War Metrobius früher einmal schlank und schön und vermutlich sogar ein guter Sänger gewesen, so war er heute klug genug, seine Auftritte auf Privatgesellschaften unter treuen Anhängern und sein Repertoire auf komische Nummern und Parodien zu beschränken. Trotz seiner heiseren und gepreßten Stimme haftete seinen schwülstigen Maniriertheiten und den subtilen Gesten seiner Hände und Augenbrauen etwas Besonderes an, das es einem unmöglich machte, den Blick von ihm zu wenden. Sein Vortrag war eine Mischung aus Singen und Rezitieren, wie ein von einer einzelnen Lyra begleiteter Sprechgesang. Gelegentlich, wenn das Thema besonders martialisch wurde, stimmte noch eine Trommel mit ein. Metrobius tat so, als würde er jedes Wort mit äußerstem Ernst vortragen, was die komische Wirkung noch erhöhte. Er mußte schon begonnen haben, den Text abzuändern, bevor wir zufällig dazugekommen waren, denn der junge Poet und aufstrebende Speichellecker, aus dessen Feder der Lobgesang ganz offensichtlich stammte, litt unübersehbar unter den Qualen der Scham.

Wer weiß noch, daß Sulla als junger Geck, hatte kein Heim, keine Schuhe, kein Geld.

Wie entkam er der Gosse, dem Elend, dem Dreck und wurde Roms strahlender Held?

Wie kam er von unten bis ganz an die Spitze? Durch eine Ritze! Durch eine Ritze!

Durch die Spalte, die ausgeleiert und groß gähnend klaffte in Nicopolis’ Schoß!

Das Publikum johlte.
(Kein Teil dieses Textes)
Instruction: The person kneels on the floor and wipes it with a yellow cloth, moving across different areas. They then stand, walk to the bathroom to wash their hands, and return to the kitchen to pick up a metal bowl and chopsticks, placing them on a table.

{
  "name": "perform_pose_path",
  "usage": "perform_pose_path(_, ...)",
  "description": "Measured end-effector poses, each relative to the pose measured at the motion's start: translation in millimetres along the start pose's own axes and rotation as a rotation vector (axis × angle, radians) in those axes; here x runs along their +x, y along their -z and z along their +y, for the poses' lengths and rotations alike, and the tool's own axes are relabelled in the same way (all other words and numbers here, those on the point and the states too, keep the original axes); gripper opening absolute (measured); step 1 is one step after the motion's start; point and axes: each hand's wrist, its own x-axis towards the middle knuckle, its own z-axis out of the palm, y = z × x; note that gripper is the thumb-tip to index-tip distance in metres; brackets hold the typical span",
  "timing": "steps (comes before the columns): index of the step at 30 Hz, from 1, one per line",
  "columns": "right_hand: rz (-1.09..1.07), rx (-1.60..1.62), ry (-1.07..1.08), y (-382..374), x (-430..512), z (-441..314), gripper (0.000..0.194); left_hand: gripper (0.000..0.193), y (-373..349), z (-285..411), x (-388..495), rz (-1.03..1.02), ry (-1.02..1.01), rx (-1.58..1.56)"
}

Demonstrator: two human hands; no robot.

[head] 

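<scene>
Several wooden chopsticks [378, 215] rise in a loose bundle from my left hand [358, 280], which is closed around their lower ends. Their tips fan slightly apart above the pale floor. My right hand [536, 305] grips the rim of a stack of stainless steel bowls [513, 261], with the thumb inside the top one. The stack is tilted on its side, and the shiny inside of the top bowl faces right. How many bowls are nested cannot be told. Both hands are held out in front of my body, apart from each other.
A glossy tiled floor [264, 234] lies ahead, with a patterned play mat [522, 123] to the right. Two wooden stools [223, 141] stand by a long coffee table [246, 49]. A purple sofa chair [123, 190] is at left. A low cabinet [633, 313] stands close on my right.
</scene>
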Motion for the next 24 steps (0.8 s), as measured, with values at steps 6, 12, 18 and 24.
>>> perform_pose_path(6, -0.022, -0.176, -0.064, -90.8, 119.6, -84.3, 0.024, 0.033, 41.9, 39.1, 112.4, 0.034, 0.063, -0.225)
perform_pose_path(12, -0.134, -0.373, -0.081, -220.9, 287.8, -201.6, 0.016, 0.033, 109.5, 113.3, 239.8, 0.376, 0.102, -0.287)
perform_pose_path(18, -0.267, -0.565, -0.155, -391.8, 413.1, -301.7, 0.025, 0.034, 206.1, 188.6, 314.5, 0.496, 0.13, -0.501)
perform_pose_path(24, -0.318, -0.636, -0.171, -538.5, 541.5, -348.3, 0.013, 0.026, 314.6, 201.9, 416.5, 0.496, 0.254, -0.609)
Sulla schüttelte verächtlich den Kopf und tat so, als wäre er zutiefst empört. Neben ihm glühte Chrysogonus geradezu vor Entzücken. Am selben Tisch saß noch Hortensius, der dem jungen Tänzer Sorex etwas ins Ohr flüsterte, während Rufus neben ihm gelangweilt und angewidert aussah. Auf der anderen Seite des Raumes wurde der redigierte Dichter weiß wie ein Fischbauch.

Das Lied wurde mit jedem Vers zotiger, und das Publikum lachte immer öfter und freimütiger. Bald brüllte auch Sulla selbst vor Lachen. Derweil biß sich der junge Poet auf die Lippen und rutschte unruhig hin und her, wobei sein Gesicht die Farbe änderte wie ein Stück Holzkohle im Wind, bei jeder Respektlosigkeit wurde es blaß, bei jedem geschundenen Reim knallrot. Nachdem er endlich begriffen hatte, daß es sich um einen Scherz handelte, schien er zunächst erleichtert - immerhin würde niemand ihn für die Travestie verantwortlich machen, und selbst Sulla schien sich zu amüsieren. Er brachte ein ängstliches Lächeln zustande, schmollte dann jedoch nachhaltig, zweifelsohne empört über das, was man aus seiner patriotischen Huldigung gemacht hatte. Die anderen jungen Männer an seinem Tisch wandten ihm, nachdem sie vergeblich versucht hatten, ihn zum Lachen zu bewegen, ihren Rücken zu und lachten um so lauter. Die Römer lieben einen starken Mann, der die Größe hat, über sich selbst zu lachen, und verachten den Schwächling, der das nicht kann.